But my main reason for wanting this change is that I use other tools that are outside of my dependency manifest, for example cargo-tarpaulin, which takes 10 minutes to build for each from-scratch installation. To compile, I add env CARGO_TARGET_DIR=target to the invocation of cargo install, which makes it share the target directory. Compilation, it turns out, is the most expensive part of using such tools, which is the main reason why I want to cache them. I certainly could add cargo-tarpaulin to my dev-dependencies, but given that it's a standalone tool I'd rather keep it outside of my manifest.

I hope that helps explain why I feel a change is needed! Thanks again.

chrispat commented 4 years ago

I think the core of this discussion really boils down to helping the user understand they have specified a pattern in hashFiles that does not match anything or not. In the current model if I typeo something and no files are found then the user will know that and can try to debug. If we move to the model where the files don't need to exist then the user will have no idea until they get a few runs in and realize they are not getting updated caches.

rye commented 4 years ago

I do agree that the current error form makes things stricter, but I don't think the strictness is helpful—a hashFiles error (due to files not existing) seems to be causing a parsing error, i.e. restore_keys is not even used at all; the cache restore just completely fails. My use case would be satisfied if restore_keys was used in such cases.

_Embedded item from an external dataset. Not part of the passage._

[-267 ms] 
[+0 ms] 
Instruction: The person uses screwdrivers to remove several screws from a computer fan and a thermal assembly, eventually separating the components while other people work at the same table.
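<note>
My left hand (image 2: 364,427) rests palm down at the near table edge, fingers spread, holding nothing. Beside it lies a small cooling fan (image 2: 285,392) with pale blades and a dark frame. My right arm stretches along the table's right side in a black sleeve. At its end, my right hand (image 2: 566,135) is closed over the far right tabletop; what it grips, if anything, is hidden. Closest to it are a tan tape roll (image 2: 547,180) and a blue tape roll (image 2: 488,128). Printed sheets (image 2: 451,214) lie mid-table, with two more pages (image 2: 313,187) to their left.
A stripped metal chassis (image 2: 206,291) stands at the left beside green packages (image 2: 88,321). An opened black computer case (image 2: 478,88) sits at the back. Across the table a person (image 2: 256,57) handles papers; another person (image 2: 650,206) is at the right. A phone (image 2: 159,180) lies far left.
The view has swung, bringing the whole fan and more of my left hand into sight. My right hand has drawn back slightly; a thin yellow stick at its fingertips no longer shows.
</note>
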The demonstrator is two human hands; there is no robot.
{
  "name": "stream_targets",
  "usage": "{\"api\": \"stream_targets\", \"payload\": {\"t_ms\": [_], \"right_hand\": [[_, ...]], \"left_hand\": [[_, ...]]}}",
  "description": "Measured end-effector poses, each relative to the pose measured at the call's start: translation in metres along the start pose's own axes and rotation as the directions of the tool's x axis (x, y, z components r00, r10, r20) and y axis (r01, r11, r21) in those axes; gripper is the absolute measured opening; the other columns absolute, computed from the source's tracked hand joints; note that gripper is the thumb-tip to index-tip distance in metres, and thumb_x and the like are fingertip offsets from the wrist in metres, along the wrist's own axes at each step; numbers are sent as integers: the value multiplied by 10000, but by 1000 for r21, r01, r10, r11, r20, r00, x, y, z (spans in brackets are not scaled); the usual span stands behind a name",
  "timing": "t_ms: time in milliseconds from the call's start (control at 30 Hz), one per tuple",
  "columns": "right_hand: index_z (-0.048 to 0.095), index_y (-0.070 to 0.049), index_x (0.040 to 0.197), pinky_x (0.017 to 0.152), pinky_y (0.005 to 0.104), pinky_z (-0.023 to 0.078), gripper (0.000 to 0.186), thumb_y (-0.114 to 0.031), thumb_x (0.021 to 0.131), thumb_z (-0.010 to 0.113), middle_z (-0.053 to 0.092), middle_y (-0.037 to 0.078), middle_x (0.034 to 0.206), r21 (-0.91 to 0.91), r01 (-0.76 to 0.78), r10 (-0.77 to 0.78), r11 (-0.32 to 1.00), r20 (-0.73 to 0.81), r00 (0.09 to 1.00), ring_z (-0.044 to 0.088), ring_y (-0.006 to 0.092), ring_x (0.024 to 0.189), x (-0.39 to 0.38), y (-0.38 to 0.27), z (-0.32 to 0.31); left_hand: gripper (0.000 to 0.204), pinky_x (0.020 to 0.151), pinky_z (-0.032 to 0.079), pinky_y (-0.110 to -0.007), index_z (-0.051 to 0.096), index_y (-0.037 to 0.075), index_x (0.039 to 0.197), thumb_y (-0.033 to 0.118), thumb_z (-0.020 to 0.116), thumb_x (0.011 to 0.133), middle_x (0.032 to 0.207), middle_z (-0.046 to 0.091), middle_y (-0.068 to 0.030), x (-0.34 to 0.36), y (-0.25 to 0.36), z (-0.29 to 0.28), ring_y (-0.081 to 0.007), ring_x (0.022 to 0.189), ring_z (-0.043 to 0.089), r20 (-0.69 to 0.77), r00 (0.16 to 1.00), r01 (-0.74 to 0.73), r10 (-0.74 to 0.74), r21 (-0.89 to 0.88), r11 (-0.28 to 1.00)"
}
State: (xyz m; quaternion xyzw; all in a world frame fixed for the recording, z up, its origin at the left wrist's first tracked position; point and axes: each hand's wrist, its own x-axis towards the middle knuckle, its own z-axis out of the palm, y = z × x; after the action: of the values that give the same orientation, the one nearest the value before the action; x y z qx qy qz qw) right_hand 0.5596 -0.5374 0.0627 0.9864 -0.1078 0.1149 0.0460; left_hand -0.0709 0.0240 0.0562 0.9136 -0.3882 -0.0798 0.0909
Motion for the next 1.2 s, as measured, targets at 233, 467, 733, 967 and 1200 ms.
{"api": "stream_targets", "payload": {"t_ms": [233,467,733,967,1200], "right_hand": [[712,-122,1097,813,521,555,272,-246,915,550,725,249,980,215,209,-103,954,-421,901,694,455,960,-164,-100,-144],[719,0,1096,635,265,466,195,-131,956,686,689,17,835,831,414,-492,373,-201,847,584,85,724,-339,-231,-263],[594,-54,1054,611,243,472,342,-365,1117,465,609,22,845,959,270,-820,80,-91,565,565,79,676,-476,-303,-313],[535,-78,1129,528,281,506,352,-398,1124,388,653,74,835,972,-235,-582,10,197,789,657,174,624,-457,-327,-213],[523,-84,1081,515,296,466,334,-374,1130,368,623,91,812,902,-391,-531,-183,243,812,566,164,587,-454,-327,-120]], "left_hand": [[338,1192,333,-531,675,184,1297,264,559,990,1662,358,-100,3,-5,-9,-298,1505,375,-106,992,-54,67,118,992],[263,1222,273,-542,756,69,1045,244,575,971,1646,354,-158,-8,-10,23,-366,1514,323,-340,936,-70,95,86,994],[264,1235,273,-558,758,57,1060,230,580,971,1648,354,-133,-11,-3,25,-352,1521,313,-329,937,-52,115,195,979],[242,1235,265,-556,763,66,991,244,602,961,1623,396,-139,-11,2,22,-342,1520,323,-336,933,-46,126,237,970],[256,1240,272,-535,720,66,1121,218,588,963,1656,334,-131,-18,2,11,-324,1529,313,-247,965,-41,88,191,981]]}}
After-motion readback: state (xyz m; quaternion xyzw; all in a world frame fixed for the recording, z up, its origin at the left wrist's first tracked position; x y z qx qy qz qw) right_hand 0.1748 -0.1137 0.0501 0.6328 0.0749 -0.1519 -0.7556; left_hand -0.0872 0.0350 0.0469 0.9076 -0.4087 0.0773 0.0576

Of course, I could leave off the hashFiles in my key, but then I would basically have a persistent cache that never got updated if things changed.

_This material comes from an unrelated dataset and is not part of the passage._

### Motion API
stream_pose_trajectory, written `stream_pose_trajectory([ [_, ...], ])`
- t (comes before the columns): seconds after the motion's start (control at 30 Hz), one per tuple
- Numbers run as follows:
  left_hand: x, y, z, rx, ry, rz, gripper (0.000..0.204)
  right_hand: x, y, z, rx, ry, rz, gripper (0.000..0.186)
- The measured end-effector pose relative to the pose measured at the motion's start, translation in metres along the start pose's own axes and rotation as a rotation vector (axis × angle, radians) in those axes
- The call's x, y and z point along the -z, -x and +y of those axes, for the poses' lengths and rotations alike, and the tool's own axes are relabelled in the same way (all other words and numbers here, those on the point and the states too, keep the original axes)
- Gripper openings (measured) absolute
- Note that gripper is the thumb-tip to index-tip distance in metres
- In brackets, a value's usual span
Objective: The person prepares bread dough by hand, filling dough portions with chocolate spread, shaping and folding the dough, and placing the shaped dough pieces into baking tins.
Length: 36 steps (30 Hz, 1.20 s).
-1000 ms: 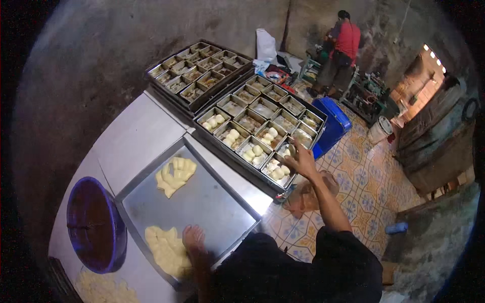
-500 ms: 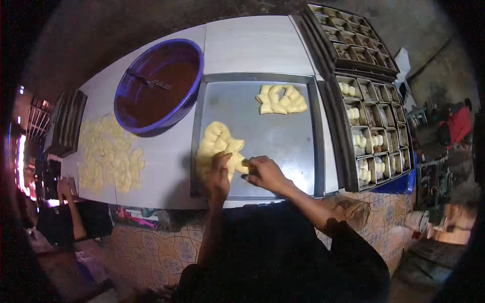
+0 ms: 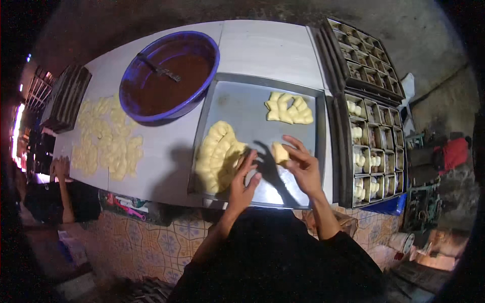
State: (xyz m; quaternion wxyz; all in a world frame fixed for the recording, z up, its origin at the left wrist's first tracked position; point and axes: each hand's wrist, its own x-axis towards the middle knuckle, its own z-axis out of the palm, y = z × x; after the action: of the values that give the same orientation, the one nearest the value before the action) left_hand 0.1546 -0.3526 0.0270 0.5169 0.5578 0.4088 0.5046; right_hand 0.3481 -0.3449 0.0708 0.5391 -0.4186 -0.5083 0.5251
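Over the metal tray, my right hand has a small pale yellow piece of dough at its fingers and thumb. My left hand is open, thumb apart from the fingers, beside the right edge of a large cluster of dough pieces. The fingertips overlap that cluster in the picture; whether they touch it I cannot tell. Another small group of dough pieces rests in the far right part of the tray. Shadows of my hands fall on the tray between them.
A blue basin of brown stuff holds a whisk-like tool. Many dough pieces lie on the white table at left, near another person's hand. Divided baking tins, some holding dough, stand at right; stacked dark tins stand far left.
My right hand has moved right, away from the large cluster, with a piece of dough. My left hand has shifted right and its fingers have opened. The whole view has turned slightly.
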Motion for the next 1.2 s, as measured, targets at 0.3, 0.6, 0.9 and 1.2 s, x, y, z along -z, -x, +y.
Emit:
stream_pose_trajectory([
  [0.3,-0.038,-0.006,0.007,0.109,0.112,0.336,0.024,-0.03,-0.016,0.033,0.193,0.405,0.125,0.022],
  [0.6,0.002,-0.022,0.003,0.514,1.448,-0.011,0.057,-0.049,-0.045,0.029,0.005,0.078,-0.318,0.077],
  [0.9,0.143,-0.24,0.034,0.242,-0.144,0.234,0.086,-0.039,-0.082,0.074,-0.024,-0.136,-0.158,0.095],
  [1.2,0.164,-0.261,0.011,0.292,-1.132,0.057,0.084,-0.031,-0.068,0.111,-0.069,-0.187,-0.049,0.079],
])
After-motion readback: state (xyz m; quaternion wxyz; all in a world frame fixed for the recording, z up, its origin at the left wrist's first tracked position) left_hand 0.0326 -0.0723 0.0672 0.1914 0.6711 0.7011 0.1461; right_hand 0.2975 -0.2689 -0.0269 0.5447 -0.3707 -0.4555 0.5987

chrispat commented 4 years ago

@rye perhaps we could update hashFiles with an additional parameter that you could set that would have it not fail if it didn't find any files. I suppose the other option is to simply warn rather than fail, however, that would mean in your case that you would perpetually have a warning on your jobs that you could likely never get rid of.

rye commented 4 years ago

@chrispat yeah, that first idea sounds like a good solution to me, if that works best.

I am still wondering if it is possible to just handle the case where hashed files don't exist by falling back on restore-keys (and possibly proceeding to fail if those keys aren't specified or can't be restored)? I'd be happy to make those changes, but I don't know where I could change that behavior.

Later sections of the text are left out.